As we learned before, not all drivers are offered guarantees, and nobody knows precisely how Uber prioritizes ride allocation among its drivers; the practices uncovered in the reporting of the Greyball program have only fueled skepticism that things are more complicated than they appear. By offering rides first to drivers earning the lowest rates before sending rides to drivers hoping to unlock incentives, even if some drivers manage to complete the requisite number of rides and achieve temporarily higher earnings, Uber maximizes its revenue over time. At the same time, the company would be maintaining the illusion of higher earning opportunity for drivers, and so convincing them to stick with Uber for a while longer rather than switching over to another platform.

Unfair and deceptive? Consumer protection could be a more effective regulatory approach.

Calo and Rosenblat posit that consumer protection law is well suited (albeit underdeveloped) to address harms caused by the sort of power and information asymmetry that Uber embodies. Indeed, the FTC recently imposed a $20 million settlement on the company to resolve a complaint that it falsely advertised how much drivers could earn on a yearly and hourly levels. But we ought to recall that current acting FTC commissioner Maureen Ohlhausen dissented to that settlement, arguing that the “remedy is inappropriate for a non-fraudulent enterprise that significantly benefits consumers, including drivers” — emphasis mine. Evidence is stacking up that the platform might be more culpable than Ohlhausen would suggest.

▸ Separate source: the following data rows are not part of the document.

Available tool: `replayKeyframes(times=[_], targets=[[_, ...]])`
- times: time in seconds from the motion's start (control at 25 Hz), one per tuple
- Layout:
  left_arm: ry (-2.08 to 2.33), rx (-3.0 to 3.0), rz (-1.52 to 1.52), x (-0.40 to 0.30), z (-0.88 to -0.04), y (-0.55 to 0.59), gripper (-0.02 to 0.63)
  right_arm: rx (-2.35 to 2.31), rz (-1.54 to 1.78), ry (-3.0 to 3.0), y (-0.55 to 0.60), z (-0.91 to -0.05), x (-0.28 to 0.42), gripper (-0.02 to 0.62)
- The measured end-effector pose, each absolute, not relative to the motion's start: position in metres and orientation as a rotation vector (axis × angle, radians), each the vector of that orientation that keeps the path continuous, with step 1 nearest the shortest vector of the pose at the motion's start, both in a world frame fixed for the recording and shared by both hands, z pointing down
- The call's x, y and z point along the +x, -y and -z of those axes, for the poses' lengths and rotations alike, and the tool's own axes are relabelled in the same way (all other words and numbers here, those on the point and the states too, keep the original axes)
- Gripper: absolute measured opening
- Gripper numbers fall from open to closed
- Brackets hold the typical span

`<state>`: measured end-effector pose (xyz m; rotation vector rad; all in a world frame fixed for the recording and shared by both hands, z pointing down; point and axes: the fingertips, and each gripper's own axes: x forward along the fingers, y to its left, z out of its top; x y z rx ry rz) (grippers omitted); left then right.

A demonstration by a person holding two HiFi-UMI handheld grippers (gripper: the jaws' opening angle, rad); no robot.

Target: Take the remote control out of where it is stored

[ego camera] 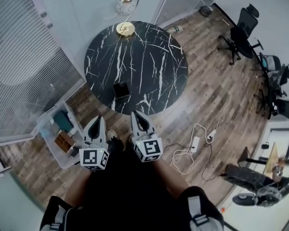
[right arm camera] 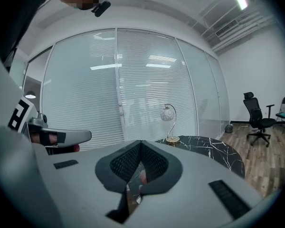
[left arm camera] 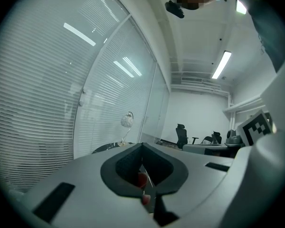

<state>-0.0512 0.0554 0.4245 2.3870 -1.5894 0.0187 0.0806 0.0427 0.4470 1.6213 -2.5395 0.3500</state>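
A small black box (ego camera: 120, 90) stands near the front edge of the round black marble table (ego camera: 154, 57). I cannot make out the remote control in any view. Both grippers hang close to my body, short of the table and above the wooden floor. My left gripper (ego camera: 98, 119) has its jaws pressed together with nothing between them, and the left gripper view shows the same closed tip (left arm camera: 142, 145). My right gripper (ego camera: 136, 113) is also shut and empty, its tip (right arm camera: 140, 143) pointing toward the table (right arm camera: 213, 148).
A gold-based lamp (ego camera: 125, 28) stands at the table's far edge. A clear plastic bin (ego camera: 47, 136) with small items sits on the floor at the left by the glass wall. A power strip with cables (ego camera: 195, 143) lies to the right. Office chairs (ego camera: 241, 35) stand at the far right.
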Motion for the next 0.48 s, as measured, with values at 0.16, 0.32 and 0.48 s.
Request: replayKeyframes(times=[0.16,0.32,0.48], targets=[[1.591,2.374,-0.018,-0.054,-0.426,-0.047,0.008,1.608,-0.360,2.530,-0.034,-0.451,0.080,0.002],[1.635,2.350,-0.030,-0.056,-0.430,-0.028,0.008,1.589,-0.348,2.551,-0.014,-0.454,0.076,0.002],[1.688,2.284,-0.013,-0.055,-0.429,-0.013,0.008,1.552,-0.373,2.562,0.004,-0.459,0.079,0.002]])
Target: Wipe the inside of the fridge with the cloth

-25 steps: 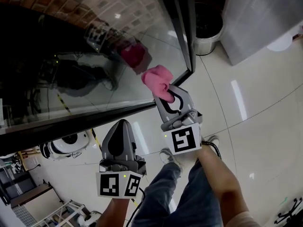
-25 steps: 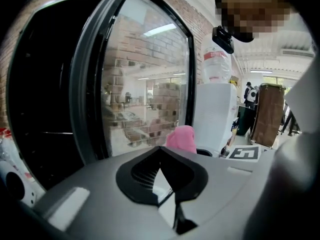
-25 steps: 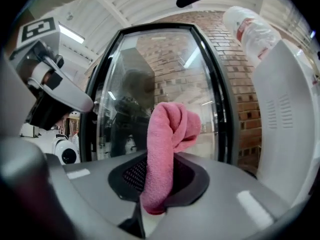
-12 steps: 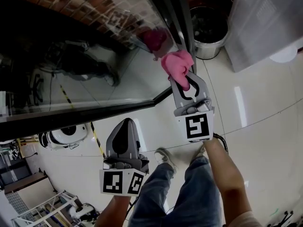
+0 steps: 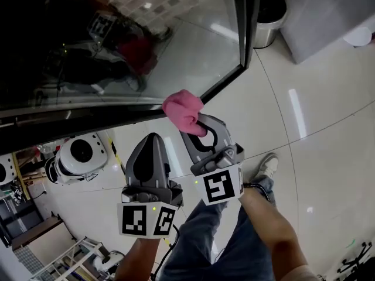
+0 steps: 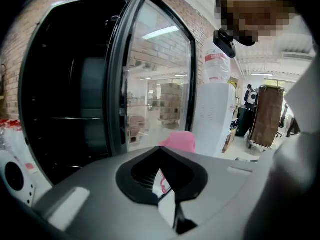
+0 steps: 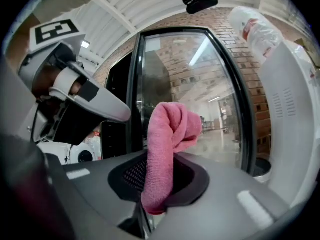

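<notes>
The red label on the water bottle (image 6: 216,64) is staying too blurred to read. The right claw (image 5: 196,124) is pinching the pink cloth (image 5: 183,111) just beside the frame of the fridge's glass door (image 5: 187,51). The left claw (image 5: 153,138) is sitting pressed together, empty. The fridge interior (image 6: 65,109) is lying dark, and the glossy floor tiles (image 5: 304,116) are reflecting lights.

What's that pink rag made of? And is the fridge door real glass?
The pink cloth looks like microfibre or terry: matte, with a fine nubby weave, and it droops in soft folds. The fridge door panel looks like glossy glass: you can see through it and it mirrors the lights. Its dark frame could be painted metal or plastic; I can't tell which.
</notes>
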Tool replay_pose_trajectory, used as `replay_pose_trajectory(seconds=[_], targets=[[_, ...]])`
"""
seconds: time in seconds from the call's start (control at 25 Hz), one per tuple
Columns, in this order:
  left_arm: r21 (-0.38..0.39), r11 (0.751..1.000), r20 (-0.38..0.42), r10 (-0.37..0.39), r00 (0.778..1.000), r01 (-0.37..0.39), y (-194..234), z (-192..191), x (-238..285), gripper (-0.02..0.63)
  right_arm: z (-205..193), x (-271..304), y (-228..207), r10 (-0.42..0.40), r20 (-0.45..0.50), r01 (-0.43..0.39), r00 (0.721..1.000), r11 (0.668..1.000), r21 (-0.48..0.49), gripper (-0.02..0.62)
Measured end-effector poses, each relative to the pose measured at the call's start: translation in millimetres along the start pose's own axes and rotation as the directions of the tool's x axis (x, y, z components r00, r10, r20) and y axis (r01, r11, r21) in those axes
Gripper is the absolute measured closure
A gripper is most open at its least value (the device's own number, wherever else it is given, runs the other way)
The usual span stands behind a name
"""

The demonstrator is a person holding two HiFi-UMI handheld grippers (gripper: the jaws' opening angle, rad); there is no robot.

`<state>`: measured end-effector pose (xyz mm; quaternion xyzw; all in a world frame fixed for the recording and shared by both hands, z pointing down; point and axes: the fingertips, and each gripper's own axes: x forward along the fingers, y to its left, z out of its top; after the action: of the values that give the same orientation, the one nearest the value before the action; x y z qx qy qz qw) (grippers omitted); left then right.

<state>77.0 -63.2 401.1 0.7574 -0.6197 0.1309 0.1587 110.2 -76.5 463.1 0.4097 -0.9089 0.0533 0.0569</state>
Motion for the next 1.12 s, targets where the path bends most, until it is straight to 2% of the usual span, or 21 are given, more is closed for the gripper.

The authors identify strategies to improve consumer protection enforcement, calling for more active investigation by regulators like the FTC into business practices, as well as incentivizing researchers to monitor for cases of unfair, deceptive, and harmful practices. More research is certainly critical: Automated price discrimination at the sharing economy scale could be nearly impossible to detect, likely requiring either an enormous experiment, or collecting ride-by-ride details from a wide swath of drivers and controlling for a significant number of confounding variables like trip distance, time, driver characteristics, rider characteristics, and surge status.

While consumer protection law might indeed be the right approach to regulating gig economy platforms, labor advocates are justifiably concerned about systemic manipulation of labor markets and worker wages, which has become ever more of a risk in algorithm-driven enterprises. Similar to traditional issues like lack of salary transparency making it difficult for workers to organize, drivers may have no idea how much they make compared to other users. And on top of that, actual rates of wage theft and “computer error” in the platforms’ favor are hard to detect when each worker’s rates may be different.

The regulatory strategies proposed by Calo and Rosenblat are thoughtful, comprehensive, and worth a read. But non-regulatory incentives can also play a role in motivating gig economy companies to treat their users better. Following public pressure over evidence of discrimination on Airbnb, CEO Brian Chesky embraced a more proactive approach and the company seems to have prioritized efforts to design products with positive social outcomes in mind, working with civil rights groups to address concerns and identify effective interventions that benefit both the company and the community.

After Uber’s cascade of controversies, 40-year-old CEO Travis Kalanick recognized that he “must fundamentally change as a leader and grow up.” A nice sentiment, but we’ll see what changes actually come to pass. One heartening step would be to see Uber welcome cooperation with labor advocates to begin rebuilding the platform, as a healthy marketplace that also treats drivers with dignity and respect.

Especially as the company scrambles to earn back what little legitimacy it had, reconsidering its approach to the people who rely on the platform for their livelihood would be a good place to start.